### Your goal
Leave out every picture and set down, exactly, the lines below from the one holding "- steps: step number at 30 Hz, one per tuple" up to and including the one holding "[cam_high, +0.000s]".

[Stored data entries]
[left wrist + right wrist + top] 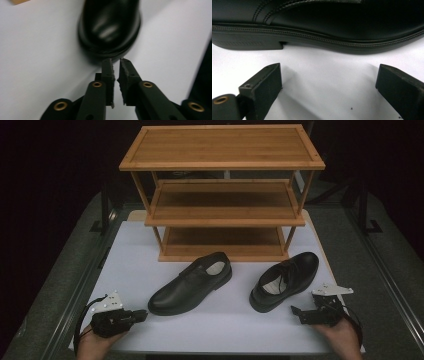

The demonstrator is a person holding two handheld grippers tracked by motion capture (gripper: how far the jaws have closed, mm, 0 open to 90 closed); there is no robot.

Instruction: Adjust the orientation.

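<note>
At the lower centre of the high view, two black shoes, the left shoe and the right shoe, lie on the white tabletop before the wooden rack, likely awaiting shelving. The left claw, nearly closed and empty, points at its shoe's toe, while the right claw gapes wide beside its shoe's sole, ready to grip.

Glossy black leather shoes; wooden rack; matt white tabletop.
</note>
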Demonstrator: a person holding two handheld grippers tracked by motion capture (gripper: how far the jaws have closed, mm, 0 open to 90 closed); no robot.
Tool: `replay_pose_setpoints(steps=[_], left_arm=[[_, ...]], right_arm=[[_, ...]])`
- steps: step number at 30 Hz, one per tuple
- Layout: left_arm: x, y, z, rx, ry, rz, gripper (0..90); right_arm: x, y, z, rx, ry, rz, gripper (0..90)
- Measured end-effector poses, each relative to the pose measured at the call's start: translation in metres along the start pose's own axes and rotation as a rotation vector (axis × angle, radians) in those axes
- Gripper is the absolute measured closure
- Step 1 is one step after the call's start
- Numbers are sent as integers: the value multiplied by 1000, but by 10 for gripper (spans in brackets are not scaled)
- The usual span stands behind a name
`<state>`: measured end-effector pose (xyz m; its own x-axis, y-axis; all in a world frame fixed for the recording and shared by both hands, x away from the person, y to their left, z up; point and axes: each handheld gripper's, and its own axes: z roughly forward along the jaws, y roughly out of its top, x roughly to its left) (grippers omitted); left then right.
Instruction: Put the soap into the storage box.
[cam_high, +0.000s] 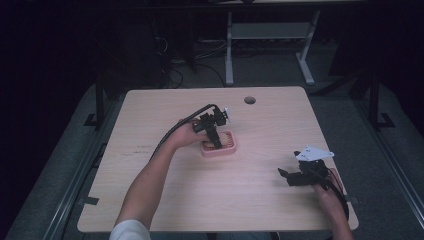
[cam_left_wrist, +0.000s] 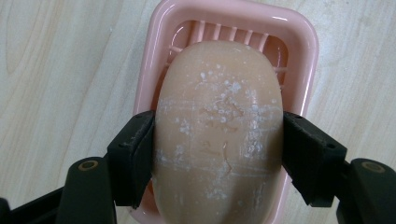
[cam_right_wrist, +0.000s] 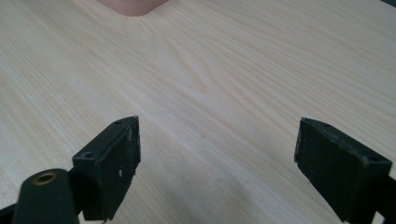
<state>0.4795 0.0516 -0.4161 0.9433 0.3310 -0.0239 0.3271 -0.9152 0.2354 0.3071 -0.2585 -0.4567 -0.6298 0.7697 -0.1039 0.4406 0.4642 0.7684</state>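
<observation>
Soap (cam_left_wrist: 219, 135), a peach bar flecked with white, is sitting clamped between the left gripper (cam_left_wrist: 218, 158)'s jaws, which are pressing both its sides. It is resting in a pink soap dish (cam_left_wrist: 299, 60) near the table (cam_high: 150, 200)'s middle. Well apart, the right gripper (cam_right_wrist: 217, 163) is hovering wide open over bare wood, holding nothing.

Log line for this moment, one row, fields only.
left gripper: shut on soap bar | soap: over pink soap dish | right gripper: open, empty, above table | contact with dish: cannot tell
</observation>
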Motion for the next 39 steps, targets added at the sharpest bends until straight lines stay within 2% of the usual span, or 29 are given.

### The completed task
- steps: step number at 30 Hz, one per tuple
- Layout: left_arm: x, y, z, rx, ry, rz, gripper (0..90); right_arm: x, y, z, rx, ry, rz, gripper (0..90)
- Measured end-effector poses, each relative to the pose measured at the call's start: translation in metres along the start pose's own axes and rotation as a rotation vector (axis × angle, radians) in those axes
- Gripper is the absolute measured closure
- Step 1 is one step after the call's start
- Numbers are sent as integers: the value multiplied by 1000, but by 10 for gripper (spans in brackets are not scaled)
- The usual span stands behind a name
`<state>`: measured end-effector pose (xyz m; its own x-axis, y-axis; all in a world frame fixed for the recording and shared by both hands, x away from the person, y to their left, z up; point and axes: each handheld gripper's, and its own axes: z roughly forward along the jaws, y roughly out of its top, x roughly to its left) (grippers omitted); left then right.
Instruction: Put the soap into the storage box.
[cam_high, +0.000s] 

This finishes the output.